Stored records

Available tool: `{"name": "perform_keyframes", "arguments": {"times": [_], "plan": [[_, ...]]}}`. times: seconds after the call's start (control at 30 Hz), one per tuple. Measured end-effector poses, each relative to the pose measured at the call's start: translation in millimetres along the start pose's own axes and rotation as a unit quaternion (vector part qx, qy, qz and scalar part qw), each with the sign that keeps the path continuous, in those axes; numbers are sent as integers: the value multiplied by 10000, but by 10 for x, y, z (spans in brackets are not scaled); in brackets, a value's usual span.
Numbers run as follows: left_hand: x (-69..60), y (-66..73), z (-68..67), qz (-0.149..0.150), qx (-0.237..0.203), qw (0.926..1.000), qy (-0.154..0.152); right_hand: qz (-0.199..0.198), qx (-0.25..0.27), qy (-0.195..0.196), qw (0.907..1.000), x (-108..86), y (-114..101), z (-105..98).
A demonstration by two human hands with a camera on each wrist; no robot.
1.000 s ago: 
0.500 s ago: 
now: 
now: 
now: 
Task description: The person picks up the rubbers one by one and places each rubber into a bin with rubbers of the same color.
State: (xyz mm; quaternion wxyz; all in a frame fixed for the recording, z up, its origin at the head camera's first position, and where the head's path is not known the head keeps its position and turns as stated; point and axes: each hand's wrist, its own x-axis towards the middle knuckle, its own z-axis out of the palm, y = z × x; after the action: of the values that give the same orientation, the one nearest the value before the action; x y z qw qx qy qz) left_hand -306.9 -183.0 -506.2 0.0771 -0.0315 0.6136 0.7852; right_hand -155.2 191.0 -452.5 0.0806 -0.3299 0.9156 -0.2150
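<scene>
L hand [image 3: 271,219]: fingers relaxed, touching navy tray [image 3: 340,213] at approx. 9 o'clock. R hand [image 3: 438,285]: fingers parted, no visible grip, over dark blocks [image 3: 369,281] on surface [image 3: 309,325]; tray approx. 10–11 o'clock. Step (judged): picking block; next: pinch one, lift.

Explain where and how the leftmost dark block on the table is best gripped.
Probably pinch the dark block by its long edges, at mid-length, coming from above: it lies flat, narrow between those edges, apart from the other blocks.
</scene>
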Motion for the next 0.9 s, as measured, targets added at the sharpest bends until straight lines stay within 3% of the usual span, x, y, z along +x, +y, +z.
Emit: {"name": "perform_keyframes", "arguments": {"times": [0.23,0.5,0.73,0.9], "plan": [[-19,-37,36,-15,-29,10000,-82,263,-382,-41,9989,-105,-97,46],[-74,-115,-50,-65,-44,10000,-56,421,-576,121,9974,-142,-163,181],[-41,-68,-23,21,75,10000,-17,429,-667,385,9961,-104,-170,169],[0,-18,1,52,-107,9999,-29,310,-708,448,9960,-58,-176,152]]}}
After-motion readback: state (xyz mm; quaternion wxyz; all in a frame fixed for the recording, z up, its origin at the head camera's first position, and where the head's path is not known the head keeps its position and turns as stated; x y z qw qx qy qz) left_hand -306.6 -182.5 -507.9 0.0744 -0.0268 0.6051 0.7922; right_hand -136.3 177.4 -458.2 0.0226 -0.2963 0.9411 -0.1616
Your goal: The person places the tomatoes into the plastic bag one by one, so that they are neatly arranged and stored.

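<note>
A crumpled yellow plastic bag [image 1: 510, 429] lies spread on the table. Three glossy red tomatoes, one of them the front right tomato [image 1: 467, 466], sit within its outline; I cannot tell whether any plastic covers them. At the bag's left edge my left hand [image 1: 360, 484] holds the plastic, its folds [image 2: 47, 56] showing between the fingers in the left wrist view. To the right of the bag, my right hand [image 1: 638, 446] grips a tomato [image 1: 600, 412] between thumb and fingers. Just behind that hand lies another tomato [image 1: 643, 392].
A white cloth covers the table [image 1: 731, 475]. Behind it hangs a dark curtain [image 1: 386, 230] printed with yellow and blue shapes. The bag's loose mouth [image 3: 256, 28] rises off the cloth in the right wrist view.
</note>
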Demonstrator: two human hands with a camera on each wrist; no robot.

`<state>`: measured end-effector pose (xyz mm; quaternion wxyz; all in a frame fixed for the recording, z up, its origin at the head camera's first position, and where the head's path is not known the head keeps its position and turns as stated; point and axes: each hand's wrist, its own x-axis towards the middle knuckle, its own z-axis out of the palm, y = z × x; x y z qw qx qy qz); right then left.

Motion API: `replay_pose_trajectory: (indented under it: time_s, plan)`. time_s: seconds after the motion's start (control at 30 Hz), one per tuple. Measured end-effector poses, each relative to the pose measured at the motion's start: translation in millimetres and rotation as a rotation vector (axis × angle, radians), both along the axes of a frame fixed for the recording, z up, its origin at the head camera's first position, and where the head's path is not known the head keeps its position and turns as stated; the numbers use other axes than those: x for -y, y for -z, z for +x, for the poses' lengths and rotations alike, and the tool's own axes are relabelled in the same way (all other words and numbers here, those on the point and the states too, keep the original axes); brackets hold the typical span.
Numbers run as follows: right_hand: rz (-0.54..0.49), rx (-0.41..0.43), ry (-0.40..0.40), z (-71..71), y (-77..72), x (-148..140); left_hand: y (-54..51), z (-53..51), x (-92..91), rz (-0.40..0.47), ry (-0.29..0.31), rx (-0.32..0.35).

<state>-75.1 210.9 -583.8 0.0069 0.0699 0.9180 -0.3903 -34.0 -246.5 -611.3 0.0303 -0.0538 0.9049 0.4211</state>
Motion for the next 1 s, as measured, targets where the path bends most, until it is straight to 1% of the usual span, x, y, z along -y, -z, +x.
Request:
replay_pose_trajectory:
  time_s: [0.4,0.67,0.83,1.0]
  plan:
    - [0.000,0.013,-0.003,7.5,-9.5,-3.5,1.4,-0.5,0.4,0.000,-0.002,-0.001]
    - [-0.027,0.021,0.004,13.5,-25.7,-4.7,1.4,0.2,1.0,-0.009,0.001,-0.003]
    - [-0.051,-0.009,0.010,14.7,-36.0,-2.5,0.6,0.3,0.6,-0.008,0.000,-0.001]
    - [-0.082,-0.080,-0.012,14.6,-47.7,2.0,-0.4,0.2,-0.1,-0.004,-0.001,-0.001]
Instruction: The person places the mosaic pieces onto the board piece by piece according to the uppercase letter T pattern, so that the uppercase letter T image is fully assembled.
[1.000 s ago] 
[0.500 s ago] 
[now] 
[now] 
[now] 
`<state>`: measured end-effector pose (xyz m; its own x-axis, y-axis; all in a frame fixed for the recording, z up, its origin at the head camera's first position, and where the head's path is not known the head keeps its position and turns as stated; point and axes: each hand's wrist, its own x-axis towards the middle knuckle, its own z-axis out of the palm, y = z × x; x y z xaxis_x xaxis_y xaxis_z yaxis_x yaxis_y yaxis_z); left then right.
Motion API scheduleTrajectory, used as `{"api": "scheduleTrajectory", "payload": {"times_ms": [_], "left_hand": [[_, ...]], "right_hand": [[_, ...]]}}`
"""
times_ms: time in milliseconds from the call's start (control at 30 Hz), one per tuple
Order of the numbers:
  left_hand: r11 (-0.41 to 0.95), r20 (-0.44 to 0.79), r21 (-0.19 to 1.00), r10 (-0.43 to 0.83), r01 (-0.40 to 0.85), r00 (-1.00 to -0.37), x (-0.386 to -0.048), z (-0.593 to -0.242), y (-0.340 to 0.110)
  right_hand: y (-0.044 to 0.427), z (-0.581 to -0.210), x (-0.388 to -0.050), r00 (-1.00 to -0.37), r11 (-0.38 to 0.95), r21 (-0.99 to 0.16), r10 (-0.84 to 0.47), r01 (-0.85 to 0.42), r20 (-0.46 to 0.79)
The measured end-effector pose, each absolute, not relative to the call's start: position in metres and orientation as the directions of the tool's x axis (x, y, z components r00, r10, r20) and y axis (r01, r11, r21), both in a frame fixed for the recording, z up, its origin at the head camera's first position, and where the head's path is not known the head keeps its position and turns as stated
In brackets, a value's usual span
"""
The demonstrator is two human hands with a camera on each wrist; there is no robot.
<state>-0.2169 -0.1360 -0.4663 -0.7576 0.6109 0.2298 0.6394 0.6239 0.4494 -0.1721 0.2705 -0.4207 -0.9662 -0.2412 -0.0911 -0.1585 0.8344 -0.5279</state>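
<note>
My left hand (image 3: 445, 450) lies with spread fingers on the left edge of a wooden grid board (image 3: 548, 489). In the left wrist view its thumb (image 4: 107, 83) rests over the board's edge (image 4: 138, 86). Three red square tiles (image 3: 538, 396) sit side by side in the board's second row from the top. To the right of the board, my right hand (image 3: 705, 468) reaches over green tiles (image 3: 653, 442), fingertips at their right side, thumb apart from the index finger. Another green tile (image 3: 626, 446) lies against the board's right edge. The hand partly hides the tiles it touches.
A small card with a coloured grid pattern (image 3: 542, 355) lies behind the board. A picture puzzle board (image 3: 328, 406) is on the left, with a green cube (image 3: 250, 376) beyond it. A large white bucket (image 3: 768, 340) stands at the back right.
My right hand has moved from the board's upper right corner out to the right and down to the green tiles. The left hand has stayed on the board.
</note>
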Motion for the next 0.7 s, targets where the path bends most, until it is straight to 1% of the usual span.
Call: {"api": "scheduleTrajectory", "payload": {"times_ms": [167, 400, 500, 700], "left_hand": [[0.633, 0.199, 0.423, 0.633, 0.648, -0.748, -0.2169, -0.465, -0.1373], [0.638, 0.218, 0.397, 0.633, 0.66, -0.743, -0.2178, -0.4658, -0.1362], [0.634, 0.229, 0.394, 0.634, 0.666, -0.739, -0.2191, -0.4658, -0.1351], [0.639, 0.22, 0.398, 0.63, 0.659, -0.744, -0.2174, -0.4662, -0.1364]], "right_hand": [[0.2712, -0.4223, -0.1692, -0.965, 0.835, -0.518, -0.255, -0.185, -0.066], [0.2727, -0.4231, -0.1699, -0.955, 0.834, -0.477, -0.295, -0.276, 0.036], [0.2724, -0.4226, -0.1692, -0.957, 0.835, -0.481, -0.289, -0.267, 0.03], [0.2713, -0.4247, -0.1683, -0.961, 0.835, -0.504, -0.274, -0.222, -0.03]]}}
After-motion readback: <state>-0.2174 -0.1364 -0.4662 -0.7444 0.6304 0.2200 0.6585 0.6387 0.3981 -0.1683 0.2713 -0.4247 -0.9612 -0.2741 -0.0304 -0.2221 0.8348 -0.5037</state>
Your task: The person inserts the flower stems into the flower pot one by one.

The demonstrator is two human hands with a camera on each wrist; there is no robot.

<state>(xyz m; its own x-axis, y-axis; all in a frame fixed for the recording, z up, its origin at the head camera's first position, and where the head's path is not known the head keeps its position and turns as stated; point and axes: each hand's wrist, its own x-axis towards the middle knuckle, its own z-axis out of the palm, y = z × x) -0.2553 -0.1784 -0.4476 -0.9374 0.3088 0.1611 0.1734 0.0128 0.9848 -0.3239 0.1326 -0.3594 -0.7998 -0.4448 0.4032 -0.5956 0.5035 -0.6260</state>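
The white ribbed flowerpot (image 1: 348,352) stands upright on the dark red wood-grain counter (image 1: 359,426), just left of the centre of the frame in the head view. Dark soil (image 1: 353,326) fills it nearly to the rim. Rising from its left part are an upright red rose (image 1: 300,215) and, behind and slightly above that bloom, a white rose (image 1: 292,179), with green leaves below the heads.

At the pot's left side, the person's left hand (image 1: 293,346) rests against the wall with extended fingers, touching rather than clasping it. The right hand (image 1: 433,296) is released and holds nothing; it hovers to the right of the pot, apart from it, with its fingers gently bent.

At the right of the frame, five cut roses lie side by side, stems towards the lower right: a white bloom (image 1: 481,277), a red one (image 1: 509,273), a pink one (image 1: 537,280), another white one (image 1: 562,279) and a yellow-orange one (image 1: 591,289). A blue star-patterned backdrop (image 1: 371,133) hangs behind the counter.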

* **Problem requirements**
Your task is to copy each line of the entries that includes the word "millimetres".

* **Solution**
Available tool: `{"name": "perform_keyframes", "arguments": {"times": [_], "plan": [[_, ...]]}}`. times: seconds after the call's start (control at 30 Hz), one per tuple. Measured end-effector poses, each relative to the pose measured at the call's start: translation in millimetres along the start pose's own axes and rotation as a unit quaternion (vector part qx, qy, qz and scalar part qw), each with the sign that keeps the path continuous, in those axes; numbers are sent as integers: the value multiplied by 10000, but by 10 for x, y, z (spans in brackets are not scaled); in brackets, a value's usual span.
Motion API: `replay_pose_trajectory: (indented under it: time_s, plan)`. time_s: seconds after the motion's start (control at 30 Hz), one per tuple. Measured end-effector poses, each relative to the pose measured at the motion's start: translation in millimetres and rotation as a rotation vector (axis × angle, radians), both along the axes of a frame fixed for the recording, z up, its origin at the head camera's first position, and where the head's path is not known the head keeps its position and turns as stated; the numbers use other axes than those: x for -y, y for -z, z for +x, for the poses' lengths and rotations alike, and the tool's own axes are relabelled in the same way (all other words and numbers here, those on the point and the states too, keep the original axes); brackets hold the typical span.

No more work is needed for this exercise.